[The data — start]
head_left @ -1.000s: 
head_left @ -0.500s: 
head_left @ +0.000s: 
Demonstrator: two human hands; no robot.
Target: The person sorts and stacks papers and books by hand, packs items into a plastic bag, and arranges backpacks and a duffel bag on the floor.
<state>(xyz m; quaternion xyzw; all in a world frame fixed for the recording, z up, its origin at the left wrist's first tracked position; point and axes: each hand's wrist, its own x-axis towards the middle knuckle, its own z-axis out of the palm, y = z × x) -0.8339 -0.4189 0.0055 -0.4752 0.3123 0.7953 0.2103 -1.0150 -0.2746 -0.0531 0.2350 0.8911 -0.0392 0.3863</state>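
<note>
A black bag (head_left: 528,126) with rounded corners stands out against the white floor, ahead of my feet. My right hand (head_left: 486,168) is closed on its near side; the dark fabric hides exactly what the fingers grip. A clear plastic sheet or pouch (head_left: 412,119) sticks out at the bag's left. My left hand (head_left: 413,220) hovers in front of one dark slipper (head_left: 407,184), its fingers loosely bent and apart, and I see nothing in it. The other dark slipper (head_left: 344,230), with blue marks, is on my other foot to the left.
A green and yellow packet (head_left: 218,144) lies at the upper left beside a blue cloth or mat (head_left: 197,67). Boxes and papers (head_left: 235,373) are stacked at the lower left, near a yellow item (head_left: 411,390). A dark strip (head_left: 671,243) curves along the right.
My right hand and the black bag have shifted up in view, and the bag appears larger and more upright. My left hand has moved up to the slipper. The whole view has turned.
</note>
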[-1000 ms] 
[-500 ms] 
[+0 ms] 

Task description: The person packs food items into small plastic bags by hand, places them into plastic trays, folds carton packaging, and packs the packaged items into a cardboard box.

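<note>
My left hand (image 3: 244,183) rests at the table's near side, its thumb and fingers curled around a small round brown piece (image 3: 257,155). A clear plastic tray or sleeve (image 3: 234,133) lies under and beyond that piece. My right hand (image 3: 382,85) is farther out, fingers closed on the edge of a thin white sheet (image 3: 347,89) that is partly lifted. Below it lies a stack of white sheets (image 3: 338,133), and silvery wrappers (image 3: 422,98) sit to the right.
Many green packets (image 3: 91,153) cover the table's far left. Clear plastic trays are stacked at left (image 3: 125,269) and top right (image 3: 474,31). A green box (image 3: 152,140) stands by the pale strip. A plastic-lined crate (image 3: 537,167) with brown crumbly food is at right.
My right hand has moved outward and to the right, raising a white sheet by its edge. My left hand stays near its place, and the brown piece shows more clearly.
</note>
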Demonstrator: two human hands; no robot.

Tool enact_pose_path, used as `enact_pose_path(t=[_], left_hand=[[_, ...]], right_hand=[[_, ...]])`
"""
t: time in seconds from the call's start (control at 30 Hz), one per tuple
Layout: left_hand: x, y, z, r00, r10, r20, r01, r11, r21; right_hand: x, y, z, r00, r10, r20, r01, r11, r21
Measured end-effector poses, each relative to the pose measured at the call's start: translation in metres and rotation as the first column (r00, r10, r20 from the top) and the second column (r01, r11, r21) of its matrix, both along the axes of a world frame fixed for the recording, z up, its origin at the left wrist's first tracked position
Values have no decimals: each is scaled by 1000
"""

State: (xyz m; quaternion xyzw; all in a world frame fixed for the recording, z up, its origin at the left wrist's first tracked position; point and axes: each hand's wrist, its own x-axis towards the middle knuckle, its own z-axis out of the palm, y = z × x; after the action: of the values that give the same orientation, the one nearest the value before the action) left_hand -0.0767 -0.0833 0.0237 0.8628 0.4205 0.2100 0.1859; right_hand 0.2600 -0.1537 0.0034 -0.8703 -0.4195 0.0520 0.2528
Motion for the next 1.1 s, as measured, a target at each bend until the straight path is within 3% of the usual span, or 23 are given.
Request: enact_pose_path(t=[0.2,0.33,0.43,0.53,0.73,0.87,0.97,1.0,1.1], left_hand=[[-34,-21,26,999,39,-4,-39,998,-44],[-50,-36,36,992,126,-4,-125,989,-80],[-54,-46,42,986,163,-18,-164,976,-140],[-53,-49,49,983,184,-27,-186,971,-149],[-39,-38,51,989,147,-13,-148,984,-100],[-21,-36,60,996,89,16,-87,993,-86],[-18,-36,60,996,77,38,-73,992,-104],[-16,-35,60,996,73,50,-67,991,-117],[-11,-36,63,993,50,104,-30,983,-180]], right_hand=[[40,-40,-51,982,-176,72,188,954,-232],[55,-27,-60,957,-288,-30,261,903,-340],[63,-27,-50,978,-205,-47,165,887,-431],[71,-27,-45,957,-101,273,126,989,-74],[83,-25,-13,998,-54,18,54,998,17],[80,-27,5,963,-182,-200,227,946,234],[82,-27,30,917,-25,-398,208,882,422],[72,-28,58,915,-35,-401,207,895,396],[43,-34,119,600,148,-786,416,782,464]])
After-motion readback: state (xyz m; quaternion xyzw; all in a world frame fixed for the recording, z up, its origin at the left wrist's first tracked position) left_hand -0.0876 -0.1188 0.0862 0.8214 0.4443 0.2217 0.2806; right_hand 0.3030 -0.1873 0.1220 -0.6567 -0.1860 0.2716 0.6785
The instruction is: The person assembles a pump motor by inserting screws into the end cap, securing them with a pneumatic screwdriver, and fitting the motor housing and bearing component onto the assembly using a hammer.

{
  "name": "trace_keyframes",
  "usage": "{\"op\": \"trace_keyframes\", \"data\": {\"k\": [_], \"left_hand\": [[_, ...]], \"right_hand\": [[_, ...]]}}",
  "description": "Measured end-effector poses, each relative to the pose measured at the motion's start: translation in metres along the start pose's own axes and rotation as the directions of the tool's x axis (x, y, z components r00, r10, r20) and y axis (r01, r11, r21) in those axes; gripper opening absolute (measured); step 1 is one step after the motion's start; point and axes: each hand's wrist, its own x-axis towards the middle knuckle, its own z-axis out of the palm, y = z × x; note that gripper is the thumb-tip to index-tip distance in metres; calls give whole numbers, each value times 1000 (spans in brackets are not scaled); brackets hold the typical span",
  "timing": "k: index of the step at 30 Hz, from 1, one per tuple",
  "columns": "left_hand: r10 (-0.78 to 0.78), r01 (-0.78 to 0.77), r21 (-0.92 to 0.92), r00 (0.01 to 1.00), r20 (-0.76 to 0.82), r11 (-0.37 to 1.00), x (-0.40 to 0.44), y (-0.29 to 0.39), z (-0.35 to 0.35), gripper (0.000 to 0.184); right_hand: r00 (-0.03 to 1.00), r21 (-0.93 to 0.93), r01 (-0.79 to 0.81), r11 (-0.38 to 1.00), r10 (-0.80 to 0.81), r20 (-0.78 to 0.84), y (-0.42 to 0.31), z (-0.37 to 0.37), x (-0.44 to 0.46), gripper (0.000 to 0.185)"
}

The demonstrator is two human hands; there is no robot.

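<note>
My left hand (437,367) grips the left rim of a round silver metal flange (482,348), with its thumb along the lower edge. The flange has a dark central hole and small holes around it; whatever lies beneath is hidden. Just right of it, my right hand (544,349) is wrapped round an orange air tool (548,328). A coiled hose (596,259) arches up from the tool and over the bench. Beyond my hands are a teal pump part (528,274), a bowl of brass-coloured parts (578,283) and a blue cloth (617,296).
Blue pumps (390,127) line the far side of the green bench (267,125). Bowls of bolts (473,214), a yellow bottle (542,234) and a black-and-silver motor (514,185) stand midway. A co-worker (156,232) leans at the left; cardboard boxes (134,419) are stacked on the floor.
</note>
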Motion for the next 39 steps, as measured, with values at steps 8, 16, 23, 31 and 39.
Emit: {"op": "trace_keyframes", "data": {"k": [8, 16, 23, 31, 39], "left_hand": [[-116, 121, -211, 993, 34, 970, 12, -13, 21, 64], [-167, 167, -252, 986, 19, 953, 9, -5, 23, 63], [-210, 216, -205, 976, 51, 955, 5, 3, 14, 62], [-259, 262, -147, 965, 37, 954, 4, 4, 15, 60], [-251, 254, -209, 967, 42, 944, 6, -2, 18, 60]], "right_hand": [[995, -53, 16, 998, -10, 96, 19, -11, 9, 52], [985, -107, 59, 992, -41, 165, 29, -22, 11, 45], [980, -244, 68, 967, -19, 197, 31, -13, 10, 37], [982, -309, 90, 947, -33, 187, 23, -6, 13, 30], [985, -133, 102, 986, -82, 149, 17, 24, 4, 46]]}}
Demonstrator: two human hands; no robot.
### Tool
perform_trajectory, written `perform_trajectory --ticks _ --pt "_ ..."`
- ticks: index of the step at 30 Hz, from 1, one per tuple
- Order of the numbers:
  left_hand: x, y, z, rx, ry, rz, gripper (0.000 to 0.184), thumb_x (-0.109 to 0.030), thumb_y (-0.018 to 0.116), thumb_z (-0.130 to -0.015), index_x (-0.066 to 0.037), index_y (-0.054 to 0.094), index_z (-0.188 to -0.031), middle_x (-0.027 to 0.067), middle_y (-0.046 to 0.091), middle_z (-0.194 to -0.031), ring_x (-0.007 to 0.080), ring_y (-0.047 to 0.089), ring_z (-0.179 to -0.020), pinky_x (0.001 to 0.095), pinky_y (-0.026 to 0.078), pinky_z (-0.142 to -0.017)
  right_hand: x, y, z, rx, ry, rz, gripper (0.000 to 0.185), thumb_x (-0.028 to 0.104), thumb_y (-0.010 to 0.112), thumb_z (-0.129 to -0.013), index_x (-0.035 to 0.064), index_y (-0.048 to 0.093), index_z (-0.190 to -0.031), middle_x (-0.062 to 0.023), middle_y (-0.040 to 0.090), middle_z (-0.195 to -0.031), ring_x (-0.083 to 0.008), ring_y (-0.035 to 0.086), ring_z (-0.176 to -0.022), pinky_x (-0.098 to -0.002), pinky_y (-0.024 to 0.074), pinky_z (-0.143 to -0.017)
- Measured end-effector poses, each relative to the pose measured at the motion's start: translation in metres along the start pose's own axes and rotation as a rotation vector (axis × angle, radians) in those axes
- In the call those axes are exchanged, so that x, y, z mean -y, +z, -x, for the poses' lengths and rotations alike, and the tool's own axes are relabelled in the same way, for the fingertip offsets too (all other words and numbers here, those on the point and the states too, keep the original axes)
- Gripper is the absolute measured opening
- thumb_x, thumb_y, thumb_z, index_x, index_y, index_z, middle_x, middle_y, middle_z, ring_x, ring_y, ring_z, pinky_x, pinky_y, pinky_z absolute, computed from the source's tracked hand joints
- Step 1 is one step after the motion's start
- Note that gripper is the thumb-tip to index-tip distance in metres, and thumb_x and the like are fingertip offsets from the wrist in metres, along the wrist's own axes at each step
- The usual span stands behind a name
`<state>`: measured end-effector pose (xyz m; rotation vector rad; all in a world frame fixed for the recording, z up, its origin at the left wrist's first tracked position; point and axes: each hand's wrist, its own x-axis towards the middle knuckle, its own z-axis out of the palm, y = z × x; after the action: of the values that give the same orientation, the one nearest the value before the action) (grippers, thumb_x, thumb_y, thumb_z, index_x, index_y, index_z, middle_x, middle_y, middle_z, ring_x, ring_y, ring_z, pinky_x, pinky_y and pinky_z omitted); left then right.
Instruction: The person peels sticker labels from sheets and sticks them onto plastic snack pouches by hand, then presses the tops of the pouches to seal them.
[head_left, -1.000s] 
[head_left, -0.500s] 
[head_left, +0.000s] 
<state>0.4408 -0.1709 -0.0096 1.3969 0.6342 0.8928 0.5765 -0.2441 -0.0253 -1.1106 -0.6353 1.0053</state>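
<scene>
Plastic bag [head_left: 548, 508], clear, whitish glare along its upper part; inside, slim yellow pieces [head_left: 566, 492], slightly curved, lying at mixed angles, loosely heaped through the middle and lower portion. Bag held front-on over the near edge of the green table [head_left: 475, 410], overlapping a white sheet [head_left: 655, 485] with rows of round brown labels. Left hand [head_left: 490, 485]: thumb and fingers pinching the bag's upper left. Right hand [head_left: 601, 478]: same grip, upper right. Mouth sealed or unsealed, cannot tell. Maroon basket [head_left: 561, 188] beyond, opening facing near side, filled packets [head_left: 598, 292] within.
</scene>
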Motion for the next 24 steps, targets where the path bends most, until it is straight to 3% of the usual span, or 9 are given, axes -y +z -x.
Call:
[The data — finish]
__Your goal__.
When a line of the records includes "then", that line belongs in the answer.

__Result__.
`<state>`: measured end-effector pose (xyz m; rotation vector rad; all in a world frame fixed for the recording, z up, its origin at the left wrist's first tracked position; point and axes: each hand's wrist, its own x-axis towards the middle knuckle, its own z-axis out of the palm, y = z × x; after the action: of the values that give the same orientation, the one nearest the value before the action) (grippers, thumb_x, thumb_y, thumb_z, index_x, index_y, index_z, middle_x, middle_y, middle_z, ring_x, ring_y, ring_z, pinky_x, pinky_y and pinky_z omitted); left then right.
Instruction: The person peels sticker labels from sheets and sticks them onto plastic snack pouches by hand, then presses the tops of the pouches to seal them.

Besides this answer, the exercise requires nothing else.